One contribution of 12 to a Theme Issue ‘Geoscale engineering to avert dangerous climate change’.
↵CO2 data from the Carbon Dioxide Information Analysis Centre (CDIAC) including recent data from G. Marland (2006, personal communication); non-CO2 greenhouse gas data from the USA Environmental Protection Agency (EPA 2006) including the projection for 2005, and assuming deforestation emissions in 2005 to be 5.5 GtCO2 (1.5 GtC), with a 0.4 per cent growth in the preceding 5 years in line with data within the Global Forest Resources Assessment (FAO 2005).
↵FAO (2005) contains rates of tropical deforestation for the 1990s revised downward from those in the 2000 Global Forest Resources Assessment (FAO 2000; R. A. Houghton 2006, personal communication). An earlier estimate based on high-resolution satellite data over areas identified as ‘hot spots’ of deforestation, estimated the figure at nearer 3.7 GtCO2 (1 GtC) for 2000 (Achard et al. 2004). It is Houghton's more recent estimate that is used in this paper.
↵There remains considerable uncertainty as to the actual level of radiative forcing associated with aerosols, exacerbated by their relatively short residence times in the atmosphere and uncertainty as to future aerosol emission pathways (Cranmer et al. 2001; Andreae et al. 2005). Similarly, there remain significant uncertainties as to the radiative forcing impact of non-CO2 emissions from aviation, particularly contrails and linear cirrus (e.g. Stordal et al. 2004; Mannstein & Schumann 2005).
↵For example, and in particular, the reduced uptake of CO2 in the Southern Ocean (Raupach et al. 2007) and the potential impact of low level ozone on the uptake of CO2 in vegetation (Cranmer et al. 2001).
↵While the scenarios are at least as optimistic as those underpinning, for example, the 2005 Forest Resource Assessment (FAO 2005) and the 2006 Stern report, it could be argued they are broadly in keeping with the high profile deforestation gained during the 2007 United Nations Climate Change Conference in Bali.
↵DL per cent change value is the mean for the period between 2030 and 2050, and DH is the mean value for 2040–2060.
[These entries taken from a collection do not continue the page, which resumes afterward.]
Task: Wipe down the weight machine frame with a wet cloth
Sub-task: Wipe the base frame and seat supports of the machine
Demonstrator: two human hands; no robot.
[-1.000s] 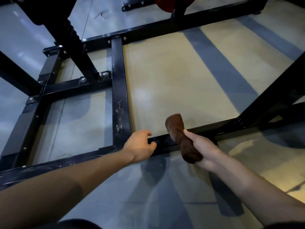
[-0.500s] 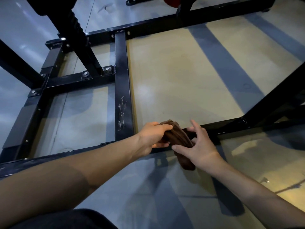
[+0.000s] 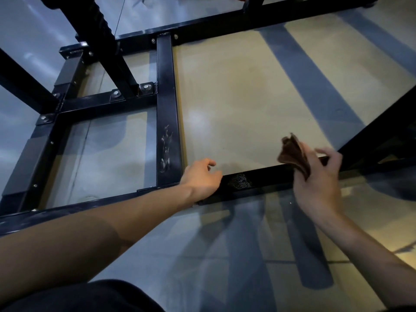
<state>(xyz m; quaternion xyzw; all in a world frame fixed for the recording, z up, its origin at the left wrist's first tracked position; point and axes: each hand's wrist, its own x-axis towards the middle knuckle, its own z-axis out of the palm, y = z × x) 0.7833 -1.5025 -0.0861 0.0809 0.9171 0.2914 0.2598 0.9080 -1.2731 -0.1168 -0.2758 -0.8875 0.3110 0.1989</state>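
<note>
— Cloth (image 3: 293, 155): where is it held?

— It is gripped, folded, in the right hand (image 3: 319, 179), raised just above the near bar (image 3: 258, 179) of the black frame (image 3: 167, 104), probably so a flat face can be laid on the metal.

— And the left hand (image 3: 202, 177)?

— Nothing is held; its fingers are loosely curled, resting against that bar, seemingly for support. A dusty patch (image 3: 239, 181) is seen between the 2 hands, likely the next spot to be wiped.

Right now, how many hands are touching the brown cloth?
1. The right hand holds the brown cloth above the near frame bar; the left hand rests by that bar, empty.
</note>
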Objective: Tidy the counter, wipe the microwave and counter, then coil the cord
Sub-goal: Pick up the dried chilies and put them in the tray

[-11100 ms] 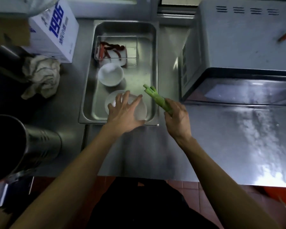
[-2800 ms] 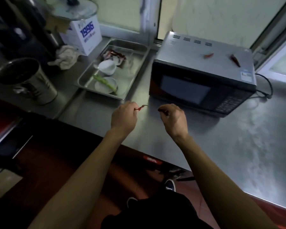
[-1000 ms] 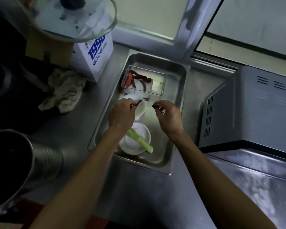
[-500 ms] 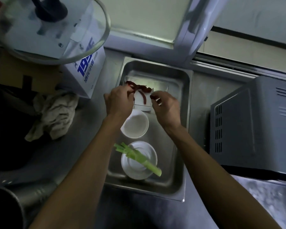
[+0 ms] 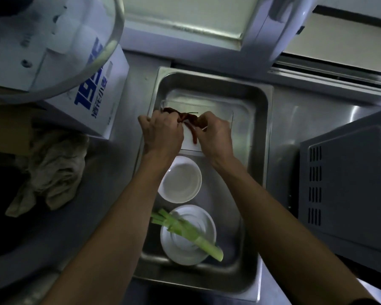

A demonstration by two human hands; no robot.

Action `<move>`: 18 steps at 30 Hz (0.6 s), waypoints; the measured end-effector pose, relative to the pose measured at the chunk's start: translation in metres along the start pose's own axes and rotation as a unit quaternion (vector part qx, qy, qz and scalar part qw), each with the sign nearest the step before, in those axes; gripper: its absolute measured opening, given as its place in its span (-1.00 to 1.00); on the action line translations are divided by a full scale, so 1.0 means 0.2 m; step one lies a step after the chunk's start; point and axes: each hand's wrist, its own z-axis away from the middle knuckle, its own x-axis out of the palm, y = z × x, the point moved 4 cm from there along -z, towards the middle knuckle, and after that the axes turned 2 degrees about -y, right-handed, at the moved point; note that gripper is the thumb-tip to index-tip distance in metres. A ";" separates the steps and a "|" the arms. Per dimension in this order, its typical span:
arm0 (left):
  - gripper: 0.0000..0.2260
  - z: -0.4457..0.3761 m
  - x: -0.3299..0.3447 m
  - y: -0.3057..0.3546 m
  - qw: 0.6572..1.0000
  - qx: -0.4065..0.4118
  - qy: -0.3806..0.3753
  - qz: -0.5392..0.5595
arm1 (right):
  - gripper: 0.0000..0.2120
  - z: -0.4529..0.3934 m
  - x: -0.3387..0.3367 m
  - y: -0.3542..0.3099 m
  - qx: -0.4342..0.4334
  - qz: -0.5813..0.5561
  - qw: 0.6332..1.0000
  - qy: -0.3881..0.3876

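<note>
Both hands meet over the middle of the frame, above a clear rectangular plastic container [image 5: 218, 119] that lies in the upper part of a deep stainless steel tray [image 5: 260, 133]. The left hand [image 5: 163, 130] has its fingers curled in, pinching the end of a dark red dried chilli [image 5: 186, 116] at the container's upper edge. The right hand [image 5: 215, 134] is curled likewise, its fingertips closed on something small at the chilli pile; what exactly it pinches is too dark to tell. Another red chilli [image 5: 193, 134] lies lengthwise in the container between the two hands.

Just below the hands in the same tray sits a round white bowl [image 5: 180, 179], and below that a white round plate [image 5: 188, 235] with a pale green celery stalk [image 5: 191, 233] laid slantwise across it.

At the right edge of the frame stands the grey microwave [image 5: 348, 186], its vented side facing the tray. The steel counter [image 5: 110, 172] carries a crumpled beige cloth [image 5: 53, 170] at the left, and above it a white cardboard box with blue print [image 5: 97, 95]. A glass lid [image 5: 53, 40] fills the upper left corner.
</note>
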 end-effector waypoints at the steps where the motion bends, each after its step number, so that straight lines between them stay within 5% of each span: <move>1: -0.82 0.00 0.01 0.00 1.000 0.006 -0.003 -0.014 | -0.89 -0.01 0.02 0.01 0.003 0.012 1.000 -0.006; 8: -0.87 -0.01 0.04 0.02 0.996 0.035 -0.038 -0.071 | -0.98 -0.02 0.05 0.02 0.009 0.025 0.999 -0.031; 18: -0.79 0.14 -0.10 0.06 0.997 0.058 -0.038 0.015 | -0.75 0.19 -0.16 -0.09 -0.058 0.079 0.995 -0.022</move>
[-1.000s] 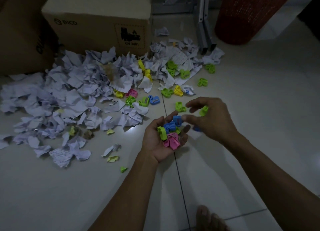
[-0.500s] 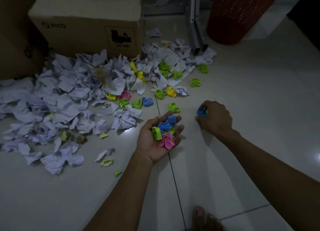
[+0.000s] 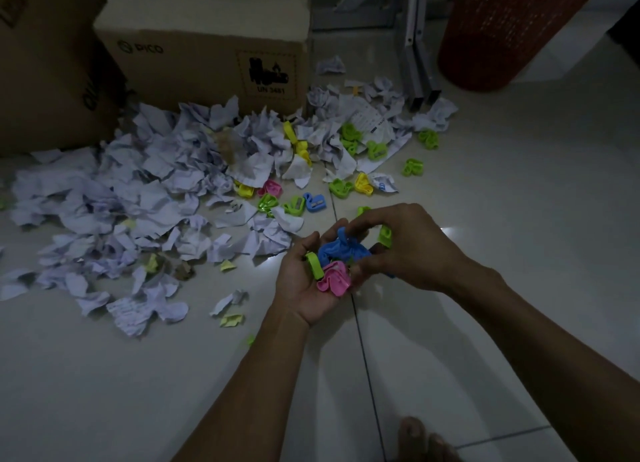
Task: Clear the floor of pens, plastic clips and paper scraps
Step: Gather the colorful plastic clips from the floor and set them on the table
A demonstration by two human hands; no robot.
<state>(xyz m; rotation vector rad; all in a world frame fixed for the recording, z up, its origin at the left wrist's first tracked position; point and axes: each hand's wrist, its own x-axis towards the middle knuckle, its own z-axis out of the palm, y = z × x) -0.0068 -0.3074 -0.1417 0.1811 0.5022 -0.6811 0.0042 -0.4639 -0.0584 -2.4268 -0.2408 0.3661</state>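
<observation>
Plastic clips (image 3: 337, 259) fill the left hand (image 3: 304, 285) — right hand (image 3: 408, 250) touching them.

Left hand (image 3: 304, 281) cups clips (image 3: 337, 253).

Boxes, a basket and a metal frame on the tiles

A cardboard box (image 3: 204, 59) printed with a flame label stands at the back, a second cardboard box (image 3: 45, 66) just beside it on the left. To the right, grey metal frame legs (image 3: 417, 56) rest near a red mesh basket (image 3: 502, 31) on the pale tiled floor (image 3: 519, 191)
</observation>
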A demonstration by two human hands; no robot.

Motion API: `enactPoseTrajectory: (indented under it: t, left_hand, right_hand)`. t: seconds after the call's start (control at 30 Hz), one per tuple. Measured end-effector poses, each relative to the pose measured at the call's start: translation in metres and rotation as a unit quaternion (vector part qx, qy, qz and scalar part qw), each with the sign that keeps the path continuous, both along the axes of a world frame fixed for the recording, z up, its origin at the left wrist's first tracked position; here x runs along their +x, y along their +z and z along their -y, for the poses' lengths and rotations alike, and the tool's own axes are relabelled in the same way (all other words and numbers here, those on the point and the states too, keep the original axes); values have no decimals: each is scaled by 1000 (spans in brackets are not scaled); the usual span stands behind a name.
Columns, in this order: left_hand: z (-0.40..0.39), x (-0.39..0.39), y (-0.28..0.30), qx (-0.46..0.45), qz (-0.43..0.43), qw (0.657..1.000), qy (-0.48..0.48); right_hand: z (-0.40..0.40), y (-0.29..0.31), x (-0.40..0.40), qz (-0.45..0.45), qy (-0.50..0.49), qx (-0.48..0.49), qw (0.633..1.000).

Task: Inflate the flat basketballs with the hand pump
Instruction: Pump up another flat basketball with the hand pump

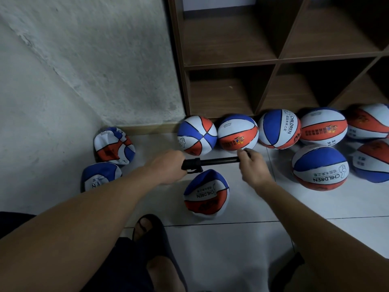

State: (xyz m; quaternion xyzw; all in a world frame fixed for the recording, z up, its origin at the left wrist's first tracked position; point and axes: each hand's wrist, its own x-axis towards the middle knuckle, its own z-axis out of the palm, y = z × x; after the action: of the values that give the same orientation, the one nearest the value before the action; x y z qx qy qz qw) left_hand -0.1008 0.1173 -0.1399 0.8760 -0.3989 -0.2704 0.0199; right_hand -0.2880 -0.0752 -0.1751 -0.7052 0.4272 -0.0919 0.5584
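Bare forearms, no sleeves; dark shorts; dark open-toe slide sandal on foot.

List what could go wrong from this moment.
The pump is held in the air between the left hand and right hand, not yet joined to the flat ball below. Its needle end is hidden by the fingers and could bend or prick. The round balls nearby may roll if bumped.

"CHILDREN" stands in dark letters on the white panel of three basketballs: an inflated one against the shelf, an inflated one on the floor tiles at right, and the flat basketball below the hands. The smaller characters beside it are unreadable.
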Motion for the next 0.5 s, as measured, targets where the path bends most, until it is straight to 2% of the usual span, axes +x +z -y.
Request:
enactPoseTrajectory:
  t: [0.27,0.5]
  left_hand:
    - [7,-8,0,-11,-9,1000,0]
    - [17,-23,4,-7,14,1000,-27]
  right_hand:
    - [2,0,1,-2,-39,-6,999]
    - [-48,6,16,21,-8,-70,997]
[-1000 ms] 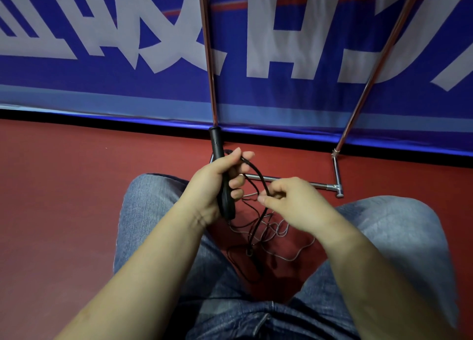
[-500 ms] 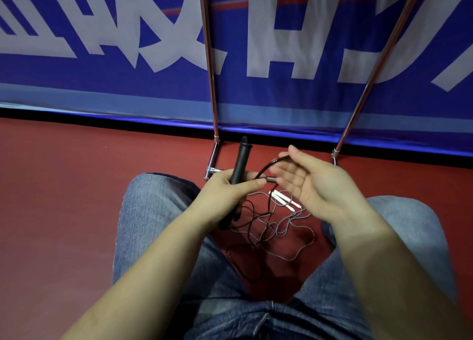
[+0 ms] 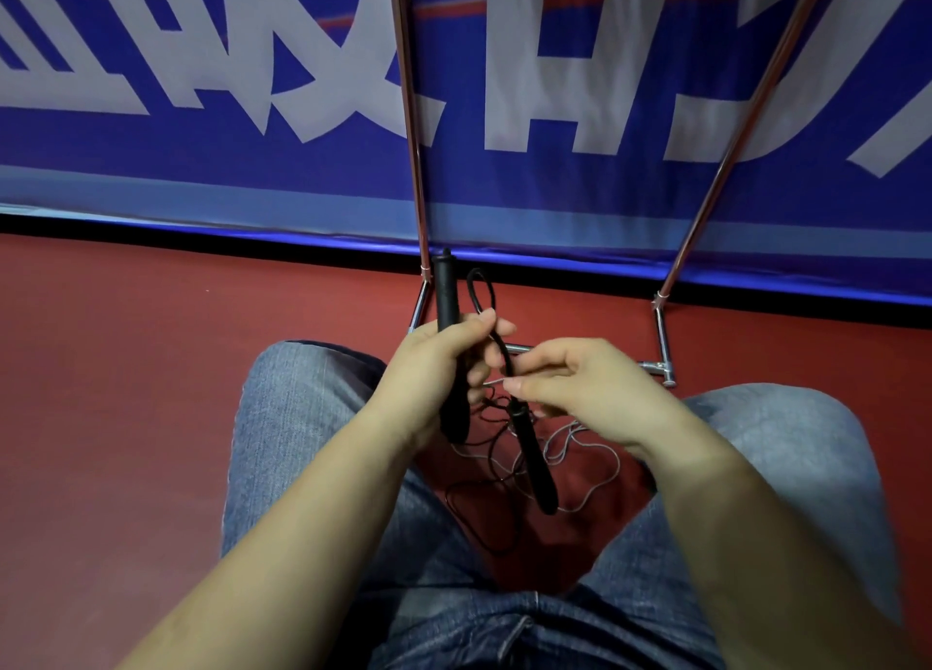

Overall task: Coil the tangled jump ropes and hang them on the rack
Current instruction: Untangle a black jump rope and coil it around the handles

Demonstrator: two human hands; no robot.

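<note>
A: While the ropes still lie tangled, how far is the person?

B: Early, it seems. The left hand (image 3: 444,361) grips one black handle (image 3: 448,306), matte and cylindrical, upright. The right hand (image 3: 580,392) pinches a thin cord beside the second black handle (image 3: 534,462), which hangs down. Black and grey cords (image 3: 570,447) lie tangled on the red floor between the knees. The shiny metal rack (image 3: 660,336), farther right, carries nothing visible.

The two slanted chrome poles of the metal rack (image 3: 409,129) run off the top edge. The left hand (image 3: 433,367) covers the middle of the upright black rope handle (image 3: 446,291). Thin black and grey cords (image 3: 570,447), tangled on the floor between the knees, cannot be traced apart.
</note>
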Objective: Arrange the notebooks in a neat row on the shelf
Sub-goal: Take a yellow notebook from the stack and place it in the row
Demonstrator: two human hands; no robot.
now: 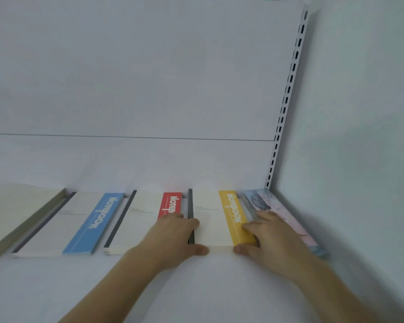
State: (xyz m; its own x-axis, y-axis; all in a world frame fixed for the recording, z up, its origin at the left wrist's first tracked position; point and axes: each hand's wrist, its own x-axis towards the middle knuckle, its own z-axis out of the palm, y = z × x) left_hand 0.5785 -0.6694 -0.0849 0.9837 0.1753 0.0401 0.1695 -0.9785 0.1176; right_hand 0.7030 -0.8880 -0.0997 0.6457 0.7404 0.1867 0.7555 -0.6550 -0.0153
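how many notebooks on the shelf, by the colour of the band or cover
Blue band notebook: 1
Red band notebook: 1
Yellow band notebook: 1, held at its sides by the left hand and the right hand
Olive cover notebook: 1
Pastel blue and pink cover notebook: 1
Total: 5

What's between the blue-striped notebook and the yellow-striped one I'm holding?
Head view: the red-striped notebook, partly under the left hand.

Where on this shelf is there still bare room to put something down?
The front strip of the shelf, before the notebooks, is bare around the forearms. The back row is crowded: yellow notebook, with both hands on it, sits close between the red one and the pastel one.
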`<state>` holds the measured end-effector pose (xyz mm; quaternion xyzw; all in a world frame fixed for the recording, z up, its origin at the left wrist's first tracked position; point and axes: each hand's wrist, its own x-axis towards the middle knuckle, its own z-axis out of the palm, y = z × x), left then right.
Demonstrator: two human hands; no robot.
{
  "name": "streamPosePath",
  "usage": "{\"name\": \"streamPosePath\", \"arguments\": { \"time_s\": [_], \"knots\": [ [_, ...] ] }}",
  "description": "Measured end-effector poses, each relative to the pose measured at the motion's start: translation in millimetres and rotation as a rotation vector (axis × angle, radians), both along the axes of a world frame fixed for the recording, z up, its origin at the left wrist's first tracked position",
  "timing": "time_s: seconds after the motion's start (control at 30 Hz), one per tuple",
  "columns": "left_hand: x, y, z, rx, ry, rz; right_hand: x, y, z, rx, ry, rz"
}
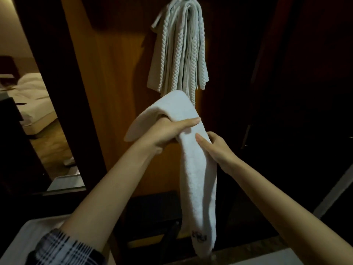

↵EPA values for global warming potential of the basket of six gases are slightly different from those used in IPCC. The difference, though noted here, does not significantly alter the analysis or results.
↵Comparing values outlined in Stern (2006, p. 233) with those in AB1 and AB2 for 2015. In addition, Stern envisages a global CO2e emissions increase of approximately 5 GtCO2e between 2000 and 2015 compared with provisional estimates for China alone of between 4.2 and 5.5 GtCO2e, extending up to 12.2 GtCO2e (T. Wang & J. Watson of the Sussex Energy Group (SEG) 2008, personal communication). If the lower SEG estimate for China is correct, Stern's analysis implicitly assumes that global emissions (excluding China) remain virtually unchanged between 2000 and 2015.
↵The 450 ppmv figure is from AR4 (IPCC 2007a), while the 550 and 650 ppmv figures are from Jones et al. (2006) and include carbon-cycle feedbacks (used in Stern's analysis). Although the Jones et al. figures are above the mid-estimates of the impact of feedbacks, there is growing evidence that some carbon-cycle feedbacks are occurring earlier than was thought would be the case, e.g. the reduced uptake of CO2 by the Southern Ocean (Raupach et al. 2007).
↵Meinshausen (2006) estimates the mid-range probability of exceeding 4°C at approximately 34 per cent for 600 ppmv and 40 per cent for 650 ppmv. Given this analysis has not factored in a range of other issues with likely net positive impacts, adapting for estimated impacts of at least 4°C appears wise.
↵At 650 ppmv the range of global decarbonization rate is 3–4 per cent per year (table 7, columns 1 and 4). As OECD nations represent approximately 50 per cent of global emissions, and assuming continued CO2 emission growth from non-OECD nations for the forthcoming two decades, the OECD nations will need to compensate with considerably higher rates of emission reductions.
↵This is not assumed desirable or otherwise, but is a conclusion of (i) the quantitative analysis developed within the paper, (ii) the premise that stabilization in excess of 600–650 ppmv CO2e should be avoided and (iii) Stern's assertion that annual reductions of greater than 1 per cent have ‘been associated only with economic recession or upheaval’ (Stern 2006, p. 231).